If you set something to 20 exactly how long do expect that it will remain less than or equal to 0?

Steve

Learning these lessons the hard way. Oh well, I’ll just keep my head down and carry on.

I still think the compiler might have scolded me. It’s pretty good at finding other errors.

As an aside, unless you are using a and b outside of the loop, and want them to have the values that the loop left in them, you should declare them in the for() statement, eg:

for (int a=0;a<20;a++)

Thus, the variable a will have a scope limited to the for loop itself, rather than the whole loop() function.

or, if the value will always be positive and less than 256, declare as a byte to save a bit of flash.

RWH10:
Learning these lessons the hard way. Oh well, I’ll just keep my head down and carry on.

I still think the compiler might have scolded me. It’s pretty good at finding other errors.

The code you wrote is perfectly valid, syntactically. Why should the compiler “scold” you? The compiler will do what you tell it to, even if what you tell it to do is silly, or pointless. You cannot expect it to figure out your intent.

Regards,
Ray L.

I've merged your cross posts @RWH10.

Cross posting is against the rules of the forum. The reason is that duplicate posts can waste the time of the people trying to help. Someone might spend 15 minutes writing a detailed answer on this thread, without knowing that someone else already did the same in the other thread.

Repeated cross posting will result in a suspension from the forum.

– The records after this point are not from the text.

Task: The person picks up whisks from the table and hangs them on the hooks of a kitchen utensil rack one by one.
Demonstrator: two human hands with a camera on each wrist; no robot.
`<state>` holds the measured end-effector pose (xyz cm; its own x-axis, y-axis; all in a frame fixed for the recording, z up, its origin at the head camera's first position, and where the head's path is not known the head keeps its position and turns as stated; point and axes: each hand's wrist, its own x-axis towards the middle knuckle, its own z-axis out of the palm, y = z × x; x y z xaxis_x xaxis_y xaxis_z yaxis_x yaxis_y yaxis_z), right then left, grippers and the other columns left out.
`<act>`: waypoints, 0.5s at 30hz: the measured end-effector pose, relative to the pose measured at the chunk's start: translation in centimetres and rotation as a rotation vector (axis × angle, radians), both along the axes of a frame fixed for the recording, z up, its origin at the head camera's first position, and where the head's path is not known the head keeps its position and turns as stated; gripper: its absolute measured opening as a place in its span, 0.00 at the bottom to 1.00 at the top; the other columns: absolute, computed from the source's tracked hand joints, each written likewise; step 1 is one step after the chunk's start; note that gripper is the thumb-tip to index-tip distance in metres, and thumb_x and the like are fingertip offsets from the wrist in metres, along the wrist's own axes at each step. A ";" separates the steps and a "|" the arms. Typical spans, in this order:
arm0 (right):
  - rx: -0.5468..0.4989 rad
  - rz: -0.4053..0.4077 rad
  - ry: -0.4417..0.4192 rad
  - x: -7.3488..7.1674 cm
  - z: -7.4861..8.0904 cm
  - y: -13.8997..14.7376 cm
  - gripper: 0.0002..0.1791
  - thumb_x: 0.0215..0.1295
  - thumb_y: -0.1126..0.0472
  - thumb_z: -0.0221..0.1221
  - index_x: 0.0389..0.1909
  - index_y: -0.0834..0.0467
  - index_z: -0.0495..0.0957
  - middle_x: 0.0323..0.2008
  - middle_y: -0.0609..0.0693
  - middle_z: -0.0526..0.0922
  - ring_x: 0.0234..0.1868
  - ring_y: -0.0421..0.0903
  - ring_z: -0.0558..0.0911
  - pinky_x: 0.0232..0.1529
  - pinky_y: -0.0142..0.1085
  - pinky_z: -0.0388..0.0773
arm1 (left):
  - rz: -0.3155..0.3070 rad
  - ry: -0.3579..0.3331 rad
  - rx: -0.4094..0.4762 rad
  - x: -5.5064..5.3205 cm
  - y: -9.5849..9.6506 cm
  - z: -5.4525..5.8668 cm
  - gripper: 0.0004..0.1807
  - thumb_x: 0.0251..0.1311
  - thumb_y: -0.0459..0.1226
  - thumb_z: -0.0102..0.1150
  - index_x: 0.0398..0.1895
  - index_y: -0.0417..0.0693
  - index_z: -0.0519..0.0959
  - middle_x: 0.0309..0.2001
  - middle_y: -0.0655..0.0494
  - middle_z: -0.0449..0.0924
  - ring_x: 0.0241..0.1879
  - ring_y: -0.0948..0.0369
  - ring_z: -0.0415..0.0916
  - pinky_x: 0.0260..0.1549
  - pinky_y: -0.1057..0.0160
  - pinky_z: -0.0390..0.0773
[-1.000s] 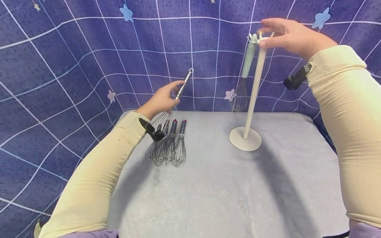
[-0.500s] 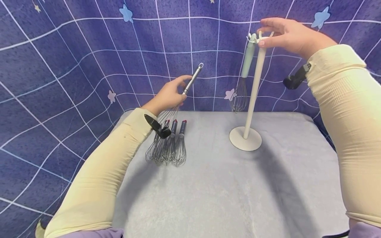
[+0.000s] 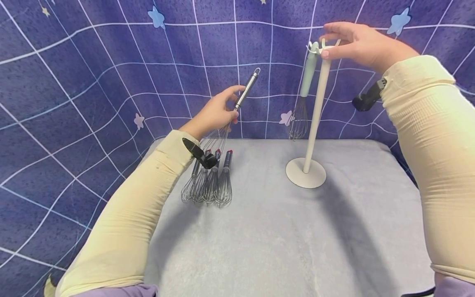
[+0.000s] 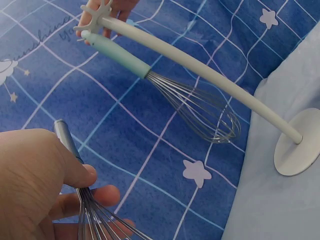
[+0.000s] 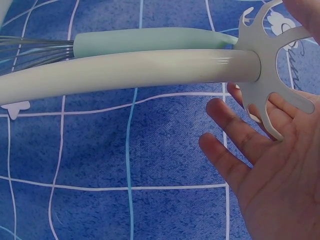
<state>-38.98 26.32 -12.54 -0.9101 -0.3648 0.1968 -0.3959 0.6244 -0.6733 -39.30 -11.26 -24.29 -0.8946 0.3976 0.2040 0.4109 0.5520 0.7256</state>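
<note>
Head view: The left hand (image 3: 215,112) clamps the steel whisk (image 3: 247,90) between thumb and fingers. The whisk is held above the table (image 3: 267,231), left of the smooth cream stand (image 3: 314,119). Its long axis is tilted: handle loop up and right, wires down and left, toward four whisks (image 3: 224,186). The right hand (image 3: 367,46) grips the stand's top.

Left wrist view: The pinch sits where the cylindrical handle meets the thin wires.

Right wrist view: Outer fingers are spread apart beside the flat, pronged crown (image 5: 268,56); a green-handled whisk (image 5: 150,42) hangs alongside.
</note>
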 end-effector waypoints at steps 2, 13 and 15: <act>-0.004 -0.001 0.006 -0.1 -0.1 0.0 0.46 0.70 0.51 0.59 0.82 0.45 0.46 0.80 0.52 0.54 0.80 0.53 0.48 0.78 0.54 0.38 | -0.005 0.001 0.011 0.0 0.2 0.1 0.42 0.67 0.23 0.55 0.77 0.70 0.59 0.61 0.50 0.68 0.38 0.46 0.82 0.27 0.51 0.87; 0.021 -0.005 -0.015 0.0 0.1 0.1 0.46 0.71 0.50 0.59 0.82 0.42 0.45 0.80 0.48 0.53 0.80 0.52 0.48 0.77 0.56 0.37 | -0.007 -0.013 0.011 0.6 1.5 1.3 0.43 0.68 0.23 0.53 0.77 0.72 0.57 0.65 0.52 0.67 0.38 0.51 0.82 0.29 0.53 0.87; 0.016 -0.003 -0.012 -0.1 0.1 0.1 0.46 0.71 0.50 0.60 0.82 0.42 0.45 0.80 0.48 0.53 0.80 0.52 0.48 0.78 0.55 0.37 | -0.005 -0.015 0.005 0.7 1.7 1.6 0.43 0.68 0.24 0.54 0.77 0.74 0.57 0.66 0.52 0.66 0.39 0.51 0.83 0.31 0.53 0.87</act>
<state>-39.09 26.44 -12.49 -0.9133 -0.3653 0.1803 -0.3863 0.6360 -0.6681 -38.58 -9.56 -22.68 -0.8955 0.4013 0.1927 0.4028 0.5461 0.7345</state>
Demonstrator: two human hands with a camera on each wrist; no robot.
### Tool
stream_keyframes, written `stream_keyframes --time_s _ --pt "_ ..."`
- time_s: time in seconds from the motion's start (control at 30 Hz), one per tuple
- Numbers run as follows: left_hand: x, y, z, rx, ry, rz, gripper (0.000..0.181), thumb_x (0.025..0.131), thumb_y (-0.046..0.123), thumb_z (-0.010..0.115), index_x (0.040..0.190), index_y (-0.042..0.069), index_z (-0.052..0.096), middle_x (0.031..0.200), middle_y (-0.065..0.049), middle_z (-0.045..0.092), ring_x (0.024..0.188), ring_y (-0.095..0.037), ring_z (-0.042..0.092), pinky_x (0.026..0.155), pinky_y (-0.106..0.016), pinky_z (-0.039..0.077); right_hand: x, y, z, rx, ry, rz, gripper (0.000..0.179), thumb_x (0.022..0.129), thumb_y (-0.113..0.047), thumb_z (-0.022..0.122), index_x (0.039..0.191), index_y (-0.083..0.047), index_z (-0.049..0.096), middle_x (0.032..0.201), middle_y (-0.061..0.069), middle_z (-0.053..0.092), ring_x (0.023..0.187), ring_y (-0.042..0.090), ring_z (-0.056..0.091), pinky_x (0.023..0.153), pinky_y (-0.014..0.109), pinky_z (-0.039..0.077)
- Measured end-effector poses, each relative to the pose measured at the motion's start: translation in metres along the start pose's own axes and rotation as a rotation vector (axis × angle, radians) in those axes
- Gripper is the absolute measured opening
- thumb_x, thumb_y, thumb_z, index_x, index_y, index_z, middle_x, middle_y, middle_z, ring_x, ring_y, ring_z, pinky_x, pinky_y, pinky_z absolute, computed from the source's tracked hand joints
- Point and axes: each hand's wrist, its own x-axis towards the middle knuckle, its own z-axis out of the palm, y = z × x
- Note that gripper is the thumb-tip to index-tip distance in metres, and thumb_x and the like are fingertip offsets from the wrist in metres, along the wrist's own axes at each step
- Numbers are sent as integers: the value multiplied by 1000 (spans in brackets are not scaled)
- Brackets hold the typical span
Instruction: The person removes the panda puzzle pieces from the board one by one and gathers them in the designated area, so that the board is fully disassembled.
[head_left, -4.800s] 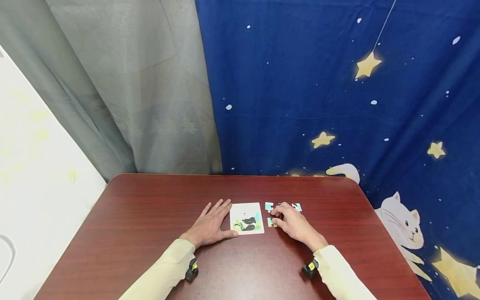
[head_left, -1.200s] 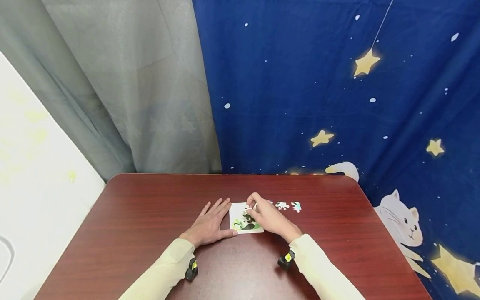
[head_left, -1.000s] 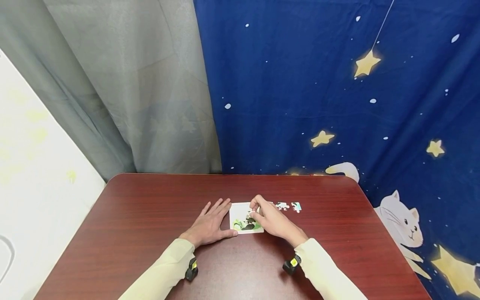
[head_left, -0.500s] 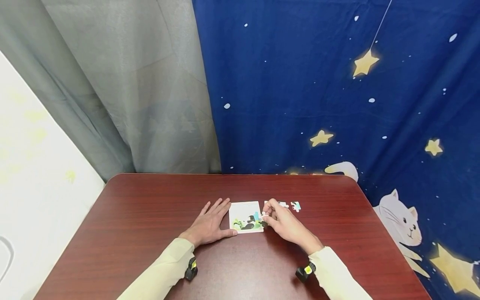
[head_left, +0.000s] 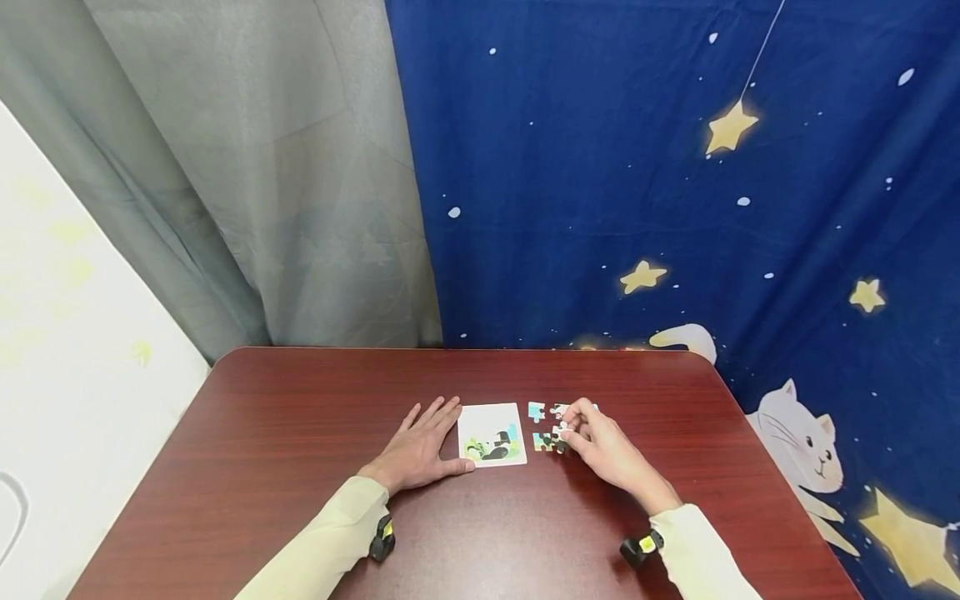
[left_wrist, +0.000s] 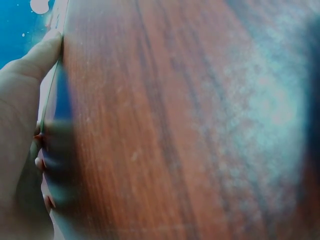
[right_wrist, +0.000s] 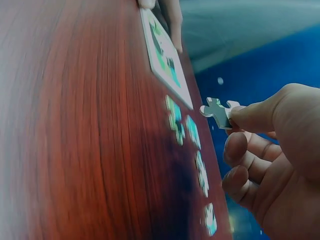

In the future, please take some time to pick the forum section that best suits the topic of your question and then only post once to that forum section. This is basic forum etiquette, as explained in the sticky "How to use this forum - please read." post you will find at the top of every forum section. It contains a lot of other useful information. Please read it.

RWH10:
Discovered that in this code:

void loop() {
int a = 0;
int b = 0;

for (a = 0; a <= 20; a++) {
TPA_HI;
TPA_LO;
}

for (b = 20; b <= 0; b–) {
TPB_HI;
TPB_LO;
}
}

The b loop fails to operate. I guess the third parameter must increment. I thought C++ allowed more flexibility in the third parameter. Would be nice if the compiler flagged this!

No, you are failing to read the code to yourself: “for b from 20 while b is less than or equal to zero…”. The loop condition fails immediately since b is not less than or equal to zero, its 20.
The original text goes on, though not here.